*Activity:*
Below are several records. Retype exactly those lines running from the one with "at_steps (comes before" through the one with "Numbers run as", end lines included, and no others.

*Supplied material:*
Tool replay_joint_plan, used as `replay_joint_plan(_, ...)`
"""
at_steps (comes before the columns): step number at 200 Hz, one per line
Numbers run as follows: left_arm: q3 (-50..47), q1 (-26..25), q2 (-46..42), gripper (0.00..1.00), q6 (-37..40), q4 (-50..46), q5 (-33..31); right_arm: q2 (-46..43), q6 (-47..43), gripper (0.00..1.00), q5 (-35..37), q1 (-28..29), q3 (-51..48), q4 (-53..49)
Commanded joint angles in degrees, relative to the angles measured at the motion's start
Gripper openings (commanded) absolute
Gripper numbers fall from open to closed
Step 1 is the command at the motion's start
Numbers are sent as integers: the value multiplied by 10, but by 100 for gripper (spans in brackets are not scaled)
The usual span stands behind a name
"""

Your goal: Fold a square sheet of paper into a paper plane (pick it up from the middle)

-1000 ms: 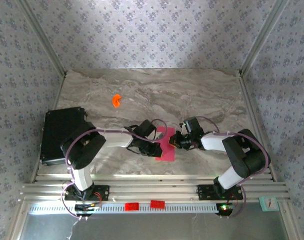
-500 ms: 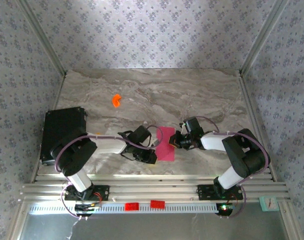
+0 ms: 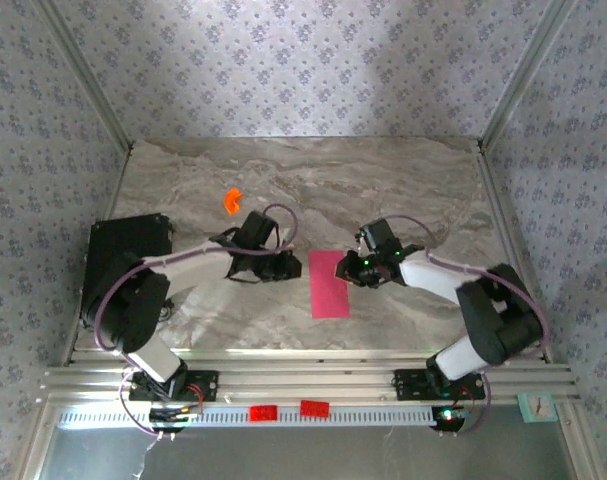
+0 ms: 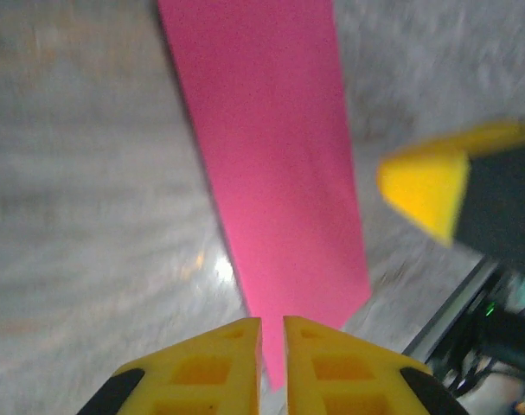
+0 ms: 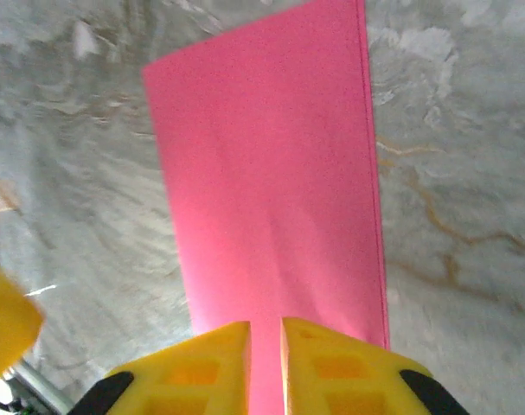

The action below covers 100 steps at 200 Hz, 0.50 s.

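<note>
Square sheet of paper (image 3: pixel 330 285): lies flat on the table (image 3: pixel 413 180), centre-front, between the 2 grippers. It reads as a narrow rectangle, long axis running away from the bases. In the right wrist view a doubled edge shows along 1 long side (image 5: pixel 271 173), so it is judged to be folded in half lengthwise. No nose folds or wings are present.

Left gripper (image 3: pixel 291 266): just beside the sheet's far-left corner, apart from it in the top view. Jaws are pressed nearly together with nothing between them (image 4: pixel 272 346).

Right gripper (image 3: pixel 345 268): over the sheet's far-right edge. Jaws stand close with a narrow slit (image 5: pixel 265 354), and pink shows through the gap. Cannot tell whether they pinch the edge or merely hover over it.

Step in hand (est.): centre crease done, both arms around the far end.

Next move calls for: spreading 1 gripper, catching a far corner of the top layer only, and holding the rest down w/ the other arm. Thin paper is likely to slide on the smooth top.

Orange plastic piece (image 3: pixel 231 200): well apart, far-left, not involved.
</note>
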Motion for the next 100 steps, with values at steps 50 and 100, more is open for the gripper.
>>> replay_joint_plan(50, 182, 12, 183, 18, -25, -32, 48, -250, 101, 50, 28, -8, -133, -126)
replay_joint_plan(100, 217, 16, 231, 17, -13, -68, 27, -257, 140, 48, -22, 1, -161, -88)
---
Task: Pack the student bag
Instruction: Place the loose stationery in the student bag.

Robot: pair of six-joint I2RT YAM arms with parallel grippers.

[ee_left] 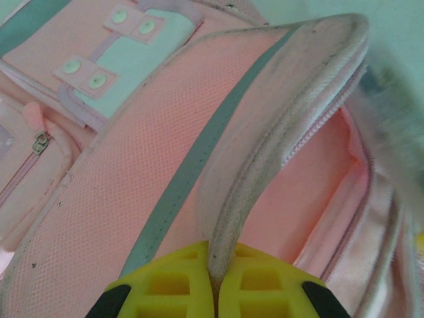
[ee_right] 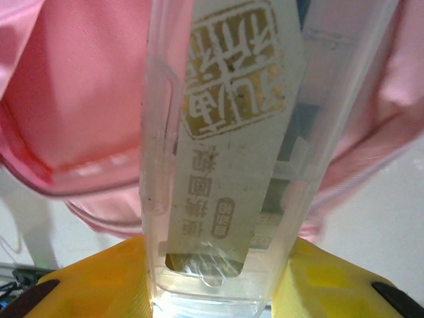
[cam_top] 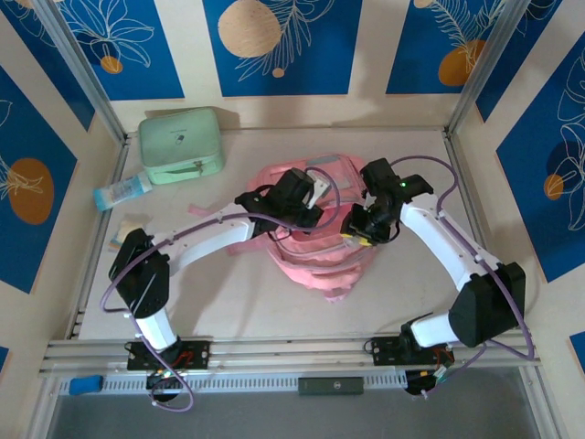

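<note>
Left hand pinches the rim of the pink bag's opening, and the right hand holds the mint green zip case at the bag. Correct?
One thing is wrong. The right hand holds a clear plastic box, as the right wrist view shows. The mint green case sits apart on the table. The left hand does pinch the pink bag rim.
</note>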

*Exercise response:*
at_steps (comes before the columns): step number at 200 Hz, one per line
Numbers run as follows: left_arm: q3 (-50..47), q1 (-26..25), q2 (-46..42), gripper (0.00..1.00), q6 (-37..40), q4 (-50..46), q5 (-33..31); right_arm: q2 (-46..43), q6 (-47..43), gripper (0.00..1.00), q5 (-35..37), q1 (-28..29), q3 (-51..48), q4 (-53..49)

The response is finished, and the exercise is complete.